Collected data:
○ ○ ○ ○ ○

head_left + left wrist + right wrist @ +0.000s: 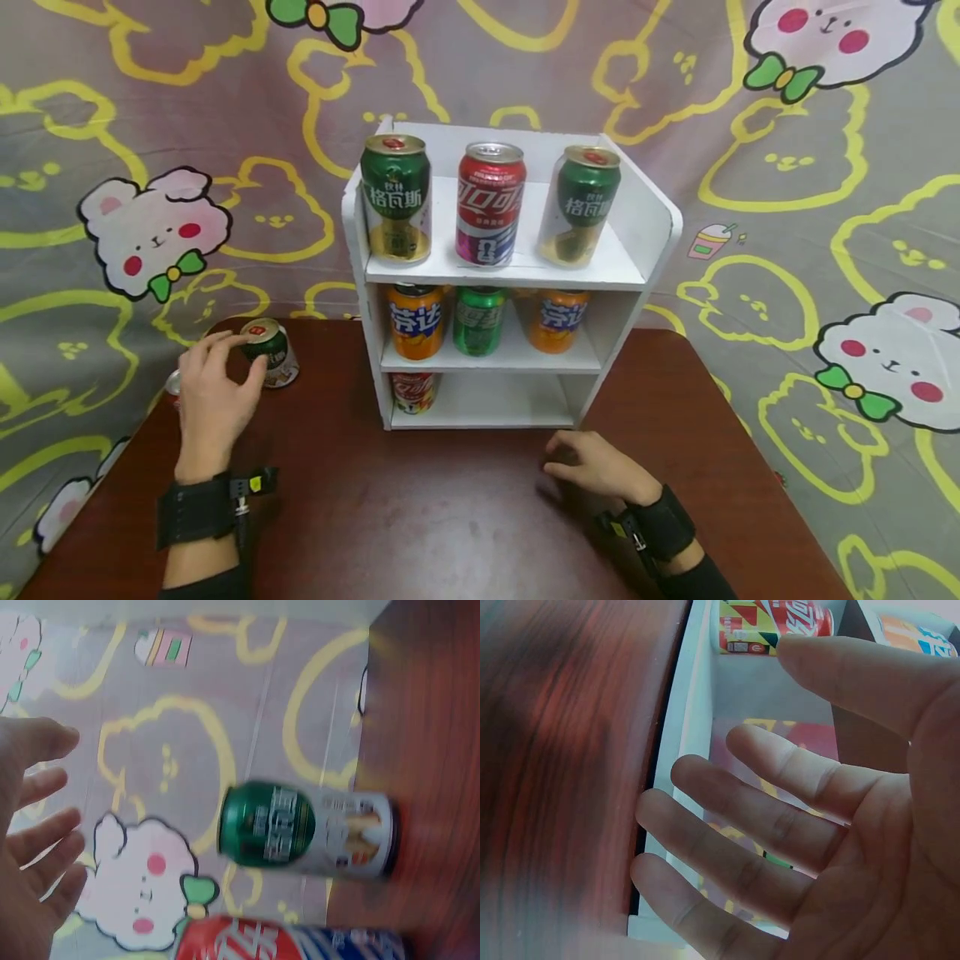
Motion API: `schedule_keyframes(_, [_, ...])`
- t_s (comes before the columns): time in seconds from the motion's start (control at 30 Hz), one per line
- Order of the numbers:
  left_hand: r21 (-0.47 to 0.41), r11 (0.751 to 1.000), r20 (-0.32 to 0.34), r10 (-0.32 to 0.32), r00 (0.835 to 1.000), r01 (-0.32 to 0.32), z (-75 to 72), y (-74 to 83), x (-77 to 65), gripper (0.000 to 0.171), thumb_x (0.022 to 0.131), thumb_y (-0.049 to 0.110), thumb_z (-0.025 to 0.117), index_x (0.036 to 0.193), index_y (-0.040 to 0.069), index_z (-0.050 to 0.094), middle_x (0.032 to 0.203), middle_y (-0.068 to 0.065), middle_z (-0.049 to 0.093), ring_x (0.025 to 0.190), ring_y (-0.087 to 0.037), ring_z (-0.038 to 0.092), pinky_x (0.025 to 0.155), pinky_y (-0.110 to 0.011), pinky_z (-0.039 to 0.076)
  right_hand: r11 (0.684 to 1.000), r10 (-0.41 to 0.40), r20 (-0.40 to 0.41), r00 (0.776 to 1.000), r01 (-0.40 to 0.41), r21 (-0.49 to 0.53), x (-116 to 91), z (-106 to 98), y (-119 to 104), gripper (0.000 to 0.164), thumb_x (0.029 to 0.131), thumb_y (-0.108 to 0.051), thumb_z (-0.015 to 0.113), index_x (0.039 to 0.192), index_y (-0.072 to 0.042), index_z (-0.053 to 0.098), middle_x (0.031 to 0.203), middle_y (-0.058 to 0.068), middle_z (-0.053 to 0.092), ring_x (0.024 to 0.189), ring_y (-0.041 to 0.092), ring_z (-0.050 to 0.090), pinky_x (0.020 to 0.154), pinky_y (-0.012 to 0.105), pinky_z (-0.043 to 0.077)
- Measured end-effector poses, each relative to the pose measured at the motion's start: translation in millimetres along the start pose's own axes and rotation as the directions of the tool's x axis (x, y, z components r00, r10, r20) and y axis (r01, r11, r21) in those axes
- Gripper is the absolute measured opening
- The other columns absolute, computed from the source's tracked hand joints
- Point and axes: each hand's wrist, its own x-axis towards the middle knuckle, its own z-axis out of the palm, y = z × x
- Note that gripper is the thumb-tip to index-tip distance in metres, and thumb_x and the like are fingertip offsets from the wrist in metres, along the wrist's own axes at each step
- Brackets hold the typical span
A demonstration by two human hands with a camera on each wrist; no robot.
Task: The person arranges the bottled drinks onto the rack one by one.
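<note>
My left hand (217, 387) is held up at the table's left side, fingers apart and relaxed, holding nothing. Close by its fingertips in the head view stands a green and white drink can (276, 360) with a gold top. A red and blue cola can (285, 942) stands beside that can in the left wrist view; in the head view the hand mostly hides it. Near the front right corner of a white shelf unit (480, 421) is my right hand (600, 467), fingers loosely bent around nothing. On the bottom shelf, at its left end, stands a red cola can (413, 392).
The top shelf bears a green and gold can (396, 200), a red cola can (491, 204) and another green and gold can (579, 207). Below them are an orange can (416, 323), a green can (478, 321) and a second orange can (559, 321). A patterned curtain (525, 67) surrounds the brown table (420, 517).
</note>
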Motion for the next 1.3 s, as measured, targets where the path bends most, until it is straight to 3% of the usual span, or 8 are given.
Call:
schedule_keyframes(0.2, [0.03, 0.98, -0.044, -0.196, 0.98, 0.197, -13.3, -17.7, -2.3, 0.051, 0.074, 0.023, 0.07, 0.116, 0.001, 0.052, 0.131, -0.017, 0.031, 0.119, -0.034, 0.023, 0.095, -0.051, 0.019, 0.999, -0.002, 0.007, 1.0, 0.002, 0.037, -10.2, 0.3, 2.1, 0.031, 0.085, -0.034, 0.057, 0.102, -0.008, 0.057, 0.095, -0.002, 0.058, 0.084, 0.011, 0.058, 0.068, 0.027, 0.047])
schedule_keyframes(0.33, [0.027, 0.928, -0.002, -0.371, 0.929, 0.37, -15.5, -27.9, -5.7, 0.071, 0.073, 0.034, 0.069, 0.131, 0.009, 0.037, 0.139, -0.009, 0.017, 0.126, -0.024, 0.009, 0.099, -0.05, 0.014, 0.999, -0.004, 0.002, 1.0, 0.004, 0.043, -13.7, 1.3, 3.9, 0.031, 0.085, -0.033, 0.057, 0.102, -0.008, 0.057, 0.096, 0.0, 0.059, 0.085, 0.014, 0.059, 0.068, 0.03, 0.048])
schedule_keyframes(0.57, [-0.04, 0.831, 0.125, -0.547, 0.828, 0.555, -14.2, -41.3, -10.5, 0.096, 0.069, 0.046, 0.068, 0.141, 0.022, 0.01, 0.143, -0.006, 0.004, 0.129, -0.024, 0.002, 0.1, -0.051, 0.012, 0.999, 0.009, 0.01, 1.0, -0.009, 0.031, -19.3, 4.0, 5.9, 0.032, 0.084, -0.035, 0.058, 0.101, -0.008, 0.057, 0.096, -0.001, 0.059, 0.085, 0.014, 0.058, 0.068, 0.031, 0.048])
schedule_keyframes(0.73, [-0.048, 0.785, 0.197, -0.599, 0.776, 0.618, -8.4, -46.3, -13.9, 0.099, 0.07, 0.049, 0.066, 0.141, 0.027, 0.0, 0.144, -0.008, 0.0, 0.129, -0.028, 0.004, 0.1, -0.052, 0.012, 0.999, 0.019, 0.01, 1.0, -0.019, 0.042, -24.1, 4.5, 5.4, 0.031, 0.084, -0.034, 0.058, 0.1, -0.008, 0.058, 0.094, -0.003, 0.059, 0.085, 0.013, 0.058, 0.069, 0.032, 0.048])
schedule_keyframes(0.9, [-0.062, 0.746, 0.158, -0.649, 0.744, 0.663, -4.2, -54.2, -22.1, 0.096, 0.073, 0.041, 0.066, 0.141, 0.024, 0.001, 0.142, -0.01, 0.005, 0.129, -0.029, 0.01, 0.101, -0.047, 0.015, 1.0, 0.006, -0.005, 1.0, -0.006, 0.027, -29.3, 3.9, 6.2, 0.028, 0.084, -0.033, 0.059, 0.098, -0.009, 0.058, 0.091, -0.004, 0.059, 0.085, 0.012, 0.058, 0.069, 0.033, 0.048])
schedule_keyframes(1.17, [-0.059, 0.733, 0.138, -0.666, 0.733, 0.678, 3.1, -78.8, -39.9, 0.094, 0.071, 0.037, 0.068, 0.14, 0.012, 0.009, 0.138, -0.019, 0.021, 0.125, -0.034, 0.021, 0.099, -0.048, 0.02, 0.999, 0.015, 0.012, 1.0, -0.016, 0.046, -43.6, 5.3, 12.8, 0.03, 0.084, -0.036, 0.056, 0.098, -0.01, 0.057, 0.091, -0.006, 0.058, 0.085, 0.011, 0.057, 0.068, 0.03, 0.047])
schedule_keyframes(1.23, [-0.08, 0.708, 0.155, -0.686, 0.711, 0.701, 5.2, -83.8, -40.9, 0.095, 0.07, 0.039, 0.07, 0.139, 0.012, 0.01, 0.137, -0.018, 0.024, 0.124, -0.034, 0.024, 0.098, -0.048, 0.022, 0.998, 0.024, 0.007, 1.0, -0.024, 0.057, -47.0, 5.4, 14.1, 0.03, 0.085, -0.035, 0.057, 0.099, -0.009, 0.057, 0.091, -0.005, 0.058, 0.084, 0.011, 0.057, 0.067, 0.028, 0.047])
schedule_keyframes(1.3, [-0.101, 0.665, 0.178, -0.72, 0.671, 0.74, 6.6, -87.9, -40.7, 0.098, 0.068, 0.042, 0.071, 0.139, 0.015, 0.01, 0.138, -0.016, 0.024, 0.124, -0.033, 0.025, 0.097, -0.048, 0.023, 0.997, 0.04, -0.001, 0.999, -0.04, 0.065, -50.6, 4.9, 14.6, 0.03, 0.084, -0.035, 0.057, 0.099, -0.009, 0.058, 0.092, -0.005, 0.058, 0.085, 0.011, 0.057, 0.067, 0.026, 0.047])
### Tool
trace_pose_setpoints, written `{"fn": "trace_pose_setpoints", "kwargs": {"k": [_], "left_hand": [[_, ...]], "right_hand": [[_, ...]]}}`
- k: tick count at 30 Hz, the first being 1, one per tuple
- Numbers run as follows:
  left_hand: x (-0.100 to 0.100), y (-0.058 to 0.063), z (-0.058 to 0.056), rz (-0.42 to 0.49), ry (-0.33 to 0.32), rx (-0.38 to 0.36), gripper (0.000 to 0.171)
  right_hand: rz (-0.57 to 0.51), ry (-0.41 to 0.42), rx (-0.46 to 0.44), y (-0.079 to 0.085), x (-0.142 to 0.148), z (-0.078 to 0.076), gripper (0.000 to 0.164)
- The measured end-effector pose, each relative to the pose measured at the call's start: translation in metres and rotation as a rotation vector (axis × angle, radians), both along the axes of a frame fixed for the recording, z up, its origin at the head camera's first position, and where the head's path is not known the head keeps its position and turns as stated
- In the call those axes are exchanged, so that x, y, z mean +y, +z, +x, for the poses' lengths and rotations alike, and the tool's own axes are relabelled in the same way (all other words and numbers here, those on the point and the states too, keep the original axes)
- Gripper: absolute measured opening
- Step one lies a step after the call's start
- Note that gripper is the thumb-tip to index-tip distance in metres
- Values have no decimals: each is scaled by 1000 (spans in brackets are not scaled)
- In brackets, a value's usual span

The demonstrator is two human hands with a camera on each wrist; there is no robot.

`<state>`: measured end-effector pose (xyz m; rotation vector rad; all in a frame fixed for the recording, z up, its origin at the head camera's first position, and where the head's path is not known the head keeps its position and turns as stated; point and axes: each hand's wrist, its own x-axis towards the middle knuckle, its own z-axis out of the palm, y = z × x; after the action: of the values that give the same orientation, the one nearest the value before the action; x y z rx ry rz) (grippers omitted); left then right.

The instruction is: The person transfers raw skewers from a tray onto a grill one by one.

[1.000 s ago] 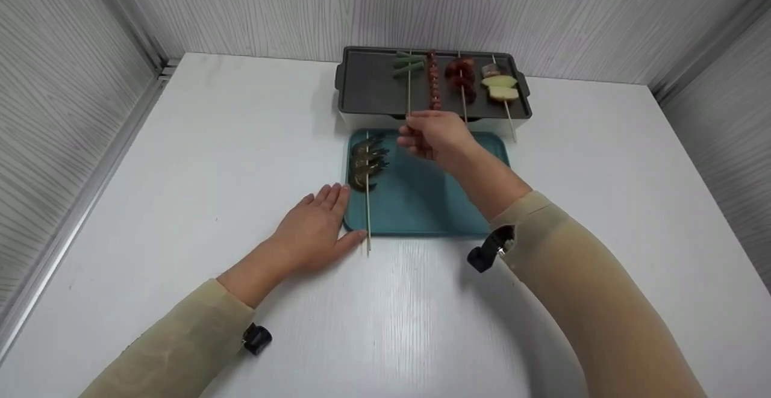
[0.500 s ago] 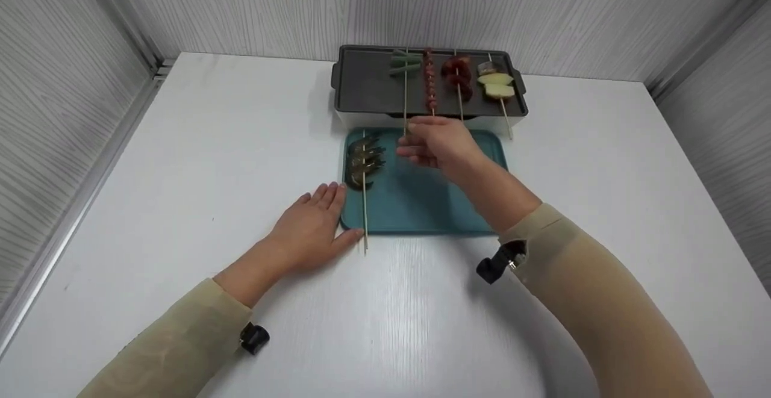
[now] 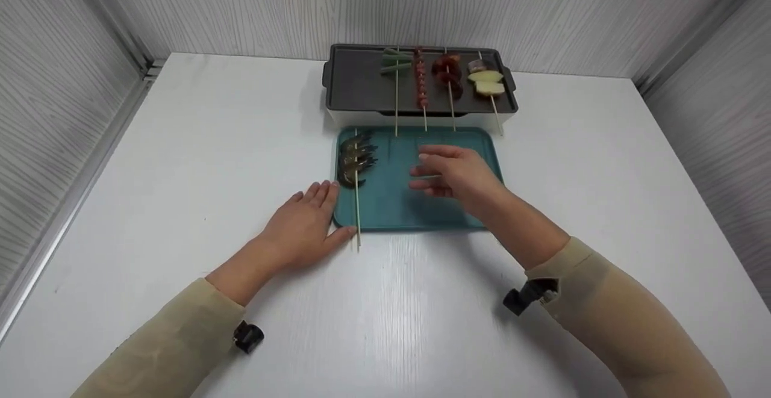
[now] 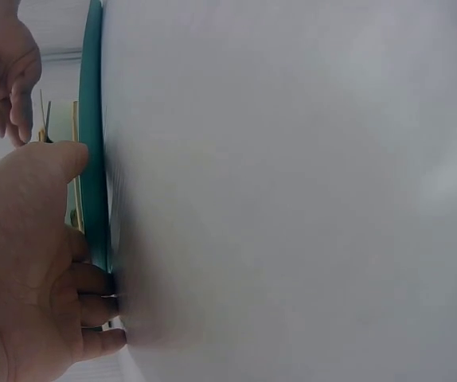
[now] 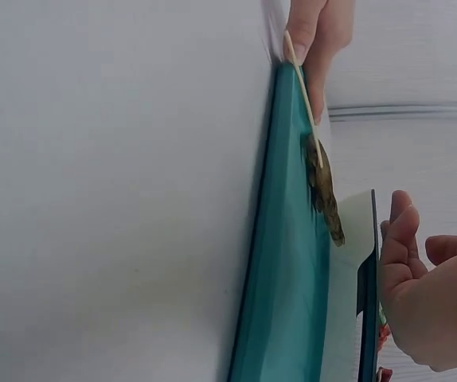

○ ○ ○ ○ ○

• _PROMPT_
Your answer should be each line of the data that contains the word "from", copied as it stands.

• _ANSWER SPACE_
- t_s (comes before the columns): time in seconds from the motion's start (control at 30 Hz), one per line
- The other columns absolute, computed from the source's tracked hand joints
- Note that gripper is the thumb-tip to index-tip distance in metres, and thumb_x and the like are fingertip offsets from the wrist in metres, along the wrist's own axes at each step
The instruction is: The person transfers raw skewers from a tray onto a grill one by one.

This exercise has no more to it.